流石に裸で部屋に戻るわけにもいかないのでひとまず袖を通して洗面台の鏡で見てみる。
いやいやなにこれ、かわいすぎじゃない?もちろん私の容姿がかわいいと思ったわけじゃない、プリントされた犬がかわいすぎる。この服着てる犬飼さんを想像しただけで意識飛びそう。

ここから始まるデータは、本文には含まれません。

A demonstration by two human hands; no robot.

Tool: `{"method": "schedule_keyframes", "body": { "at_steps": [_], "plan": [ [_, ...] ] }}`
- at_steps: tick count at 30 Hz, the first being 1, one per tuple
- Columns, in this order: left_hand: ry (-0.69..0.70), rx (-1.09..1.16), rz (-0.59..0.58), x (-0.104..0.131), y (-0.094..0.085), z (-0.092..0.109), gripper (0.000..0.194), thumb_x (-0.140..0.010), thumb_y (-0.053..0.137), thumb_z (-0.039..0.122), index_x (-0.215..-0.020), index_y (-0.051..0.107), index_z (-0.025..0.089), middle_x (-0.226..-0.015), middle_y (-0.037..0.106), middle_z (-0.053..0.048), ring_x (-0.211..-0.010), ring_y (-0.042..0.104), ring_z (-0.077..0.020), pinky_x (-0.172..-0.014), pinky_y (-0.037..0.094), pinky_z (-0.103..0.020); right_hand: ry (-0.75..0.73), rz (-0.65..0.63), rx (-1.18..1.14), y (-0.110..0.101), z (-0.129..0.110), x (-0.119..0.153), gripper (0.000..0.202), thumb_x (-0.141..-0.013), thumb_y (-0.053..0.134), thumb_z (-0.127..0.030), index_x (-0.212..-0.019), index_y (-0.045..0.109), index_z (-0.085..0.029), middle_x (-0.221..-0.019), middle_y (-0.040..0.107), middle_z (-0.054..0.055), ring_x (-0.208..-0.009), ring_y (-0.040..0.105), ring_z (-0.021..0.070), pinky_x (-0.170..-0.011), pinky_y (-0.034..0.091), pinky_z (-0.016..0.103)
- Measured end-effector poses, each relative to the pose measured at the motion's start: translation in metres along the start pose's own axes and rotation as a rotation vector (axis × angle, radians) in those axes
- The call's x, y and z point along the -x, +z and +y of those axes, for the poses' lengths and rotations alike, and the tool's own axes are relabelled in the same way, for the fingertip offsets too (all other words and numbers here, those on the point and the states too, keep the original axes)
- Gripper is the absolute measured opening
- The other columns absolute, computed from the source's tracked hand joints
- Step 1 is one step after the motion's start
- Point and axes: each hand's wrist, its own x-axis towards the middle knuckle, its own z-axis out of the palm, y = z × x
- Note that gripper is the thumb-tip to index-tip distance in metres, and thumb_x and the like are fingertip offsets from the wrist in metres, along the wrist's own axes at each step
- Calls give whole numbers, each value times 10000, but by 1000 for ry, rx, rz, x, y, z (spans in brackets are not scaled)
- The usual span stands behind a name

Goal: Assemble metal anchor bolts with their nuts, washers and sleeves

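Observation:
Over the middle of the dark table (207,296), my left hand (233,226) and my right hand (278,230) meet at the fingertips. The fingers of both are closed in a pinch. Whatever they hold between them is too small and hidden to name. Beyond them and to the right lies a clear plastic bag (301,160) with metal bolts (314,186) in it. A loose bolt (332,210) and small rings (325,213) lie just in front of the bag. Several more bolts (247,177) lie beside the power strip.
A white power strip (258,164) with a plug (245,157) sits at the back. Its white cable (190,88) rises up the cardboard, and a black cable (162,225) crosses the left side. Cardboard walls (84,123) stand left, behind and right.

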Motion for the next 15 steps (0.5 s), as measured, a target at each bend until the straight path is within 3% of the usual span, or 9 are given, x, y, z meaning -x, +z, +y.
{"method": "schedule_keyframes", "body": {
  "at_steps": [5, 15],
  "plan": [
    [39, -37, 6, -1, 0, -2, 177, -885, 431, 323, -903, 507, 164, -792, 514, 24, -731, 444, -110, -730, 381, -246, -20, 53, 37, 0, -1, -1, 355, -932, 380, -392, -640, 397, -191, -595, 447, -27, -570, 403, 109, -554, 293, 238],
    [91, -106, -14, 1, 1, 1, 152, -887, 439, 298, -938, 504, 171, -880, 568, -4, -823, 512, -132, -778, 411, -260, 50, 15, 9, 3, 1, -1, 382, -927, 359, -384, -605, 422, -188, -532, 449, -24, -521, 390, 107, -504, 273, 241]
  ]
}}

階段を上がると部屋の中から犬飼さんとお母さんの話し声が聞こえてくる。
「嫌だよ、私椿ちゃんと一緒にいるから」
「お母さんも嫌だけど今だけ我慢すれば……」
「そんなこと言ってられないの!」
「ただいま……」
ドアを開けて顔だけを部屋にいれる。
「おかえり椿ちゃん」
目のまわりが赤い犬飼さんが無理に作った笑顔を向けてくる。
「なにかあったの?」
「実は……」
「なにもないよ、ちょっとした親子喧嘩だから気にしないで」
何かを話し始めたお義母さんの話を遮るように犬飼さんが部屋からを押し出す。
「それならいいんだけど、ひとりで無理して抱え込まないでね」
「ありがと、私お風呂入ってくる」
さっきのはなんだったのか気になったけど、犬飼さんが言いたくないなら詮索するべきじゃないだろう。持ってきた本でも読んで待っておこうと思い、タオルを頭に巻いてベットに背中を預ける。
◇
「椿ちゃんってほんと読書好きだよね」
耳元で犬飼さんがつぶやいてきて現実に引き戻される。
いつの間に背後に回られてたんだろう。
「いつからいたの?」
「ん~5分前くらいからかな?ほっぺにキスしても気付かないんだから集中力すごいよね」
言われてみればほっぺたに暖かい感触があったような気がするような……
読書してて気付かないなんてもったいない。
「椿ちゃん顔真っ赤じゃん!冗談だよ冗談!」
「心臓に悪いわよ」
よかった、ファーストキス逃したかと思った。
「今の顔写真とっておけばよかったな~椿ちゃんの照れ顔ってなかなか見れないんだもん」
「これからも絶対写真は撮らせないわ、目に焼き付けなさい」
「ちぇっ」
「そんな悲しそうな顔しないでちょうだい」
「一緒に居れないときさみしいから写真見て元気もらいたかったのに……」
犬飼さんが今にも泣き出してしまいそうな声色でそんなことをつぶやく。
まったく困った彼女だ。
「じゃあ私にオセロで勝ったらいくらでも写真撮らせてあげるわ」
「絶対勝つ!ズルしてでも勝つ!」
「ズルはだめでしょ」
犬飼さんと笑い合いながら深い夜に入って行く。